Les données en temps réel : des preuves à courte échéance
C’est ici que la réalité s’éloigne encore plus de la fiction de Spielberg, mais c’est pour la bonne cause. Contrairement à l’ADN fossilisé dans l’ambre qui attendait sagement depuis des millions d’années, l’ADN collecté par un moustique est une donnée ultra-périssable.
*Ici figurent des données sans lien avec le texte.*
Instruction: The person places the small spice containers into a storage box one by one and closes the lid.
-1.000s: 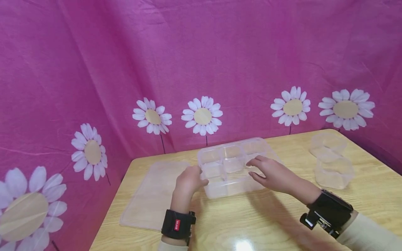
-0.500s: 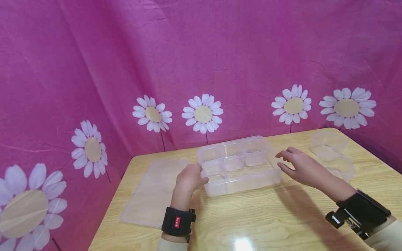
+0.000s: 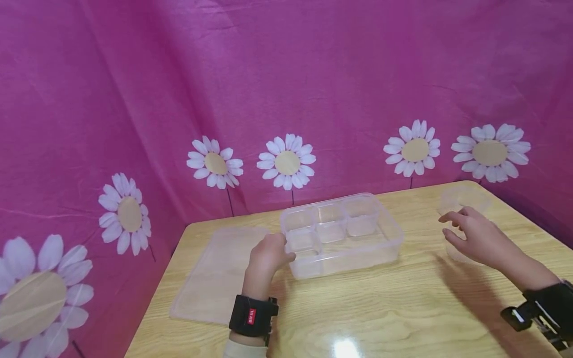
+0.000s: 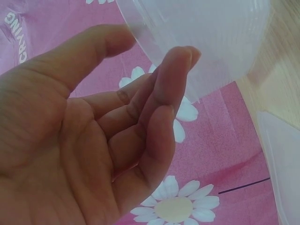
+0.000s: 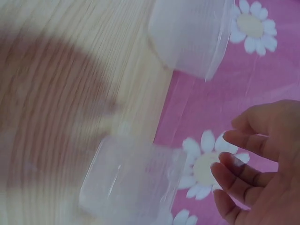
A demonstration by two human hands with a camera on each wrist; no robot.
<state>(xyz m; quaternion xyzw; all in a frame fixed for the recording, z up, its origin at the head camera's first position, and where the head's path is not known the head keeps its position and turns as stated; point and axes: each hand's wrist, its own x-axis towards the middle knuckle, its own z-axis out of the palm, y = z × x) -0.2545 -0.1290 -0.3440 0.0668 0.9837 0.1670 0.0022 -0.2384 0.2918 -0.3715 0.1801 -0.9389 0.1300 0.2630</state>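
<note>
While the left hand (image 3: 267, 258) stays bent-fingered at the left end of the clear box (image 3: 353, 261), whether gripping it I cannot tell, the right hand (image 3: 481, 238) has swung from over the box to the nearer loose cup (image 3: 457, 255), fingers slack and holding nothing. The work seems to have passed from the cups (image 3: 331, 231) seated in the box to those loose on the bench (image 3: 380, 313); the farther loose cup (image 3: 465, 195) stands beyond.
</note>
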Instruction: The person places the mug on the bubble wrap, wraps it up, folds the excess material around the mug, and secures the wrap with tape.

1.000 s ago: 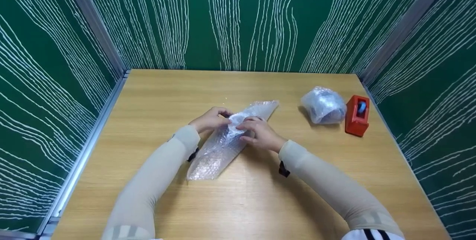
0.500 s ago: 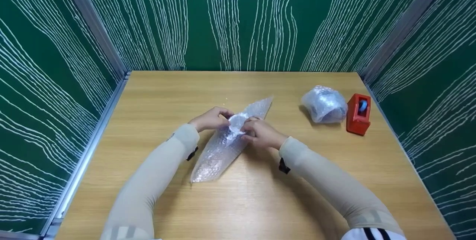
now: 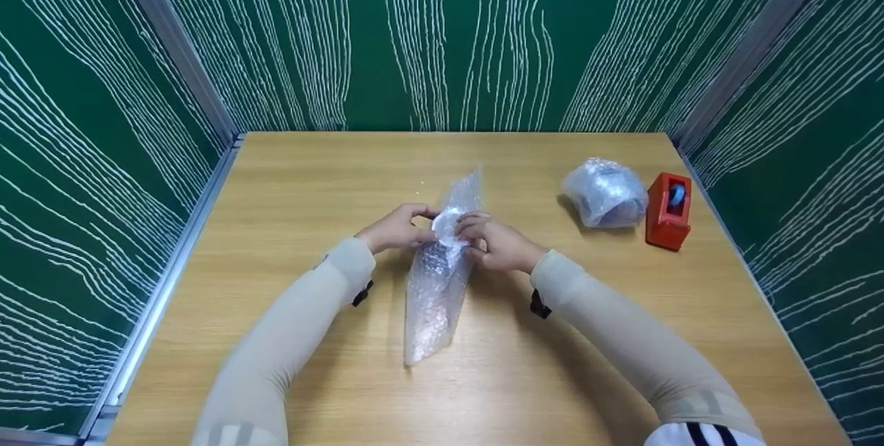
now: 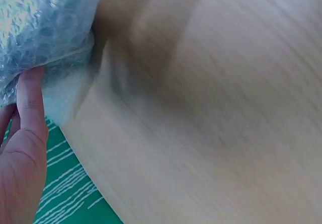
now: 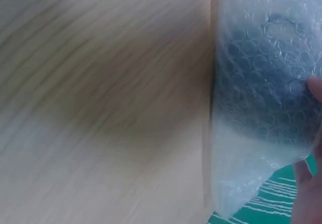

Une fois le sang aspiré, les acides nucléiques qu’il contient se dégradent en seulement 24 à 48 heures dans l’estomac de l’insecte. De plus, un moustique est un piètre voyageur : il s’éloigne rarement à plus de quelques centaines de mètres de sa source de nourriture. Pour les écologues, c’est une aubaine.
Les échantillonnages d’ADN environnemental obtenus par l’air ou par l’eau peuvent parfois dater de plusieurs semaines et avoir dérivé sur des kilomètres. Au contraire, en livrant ces données fraîches, le moustique offre aux chercheurs une géolocalisation temporelle et géographique quasi parfaite. Prenons un exemple : si de l’ADN de raton laveur est retrouvé dans un spécimen, c’est la preuve irréfutable que le mammifère était là, et a été piqué précisément à cet endroit, il y a moins de deux jours.
« Les moustiques sont généralement perçus comme des nuisibles ou des vecteurs de maladies, ce qui est largement mérité », reconnaît Lawrence Reeves, entomologiste à l’université de Floride. « Mais dans leurs écosystèmes, ils jouent aussi des rôles importants, et nous montrons ici qu’ils peuvent aider à surveiller d’autres animaux, pour mieux les conserver ou mieux gérer les milieux naturels », continue le chercheur.
Ils ne nous aideront pas, certes à transformer un poulet en vélociraptor, mais cette nouvelle méthode de monitoring de la faune s’avère extrêmement fiable en plus d’être très économique. On pourrait, théoriquement, l’extrapoler en de nombreux endroits du globe pour garder un œil sur les espèces d’animaux menacées, mais aussi détecter l’arrivée d’espèces invasives avant que leurs populations ne deviennent incontrôlables. Cela dit, cela ne nous aidera pas à apprécier plus les moustiques ou à oublier qu’ils sont les animaux les plus mortels de la planète (environ 830 000 décès annuels), mais ces travaux montrent tout de même qu’ils revêtent un certain intérêt écologique. Ce qui, au vu de leur statut et de leur réputation, n’était pas gagné d’avance.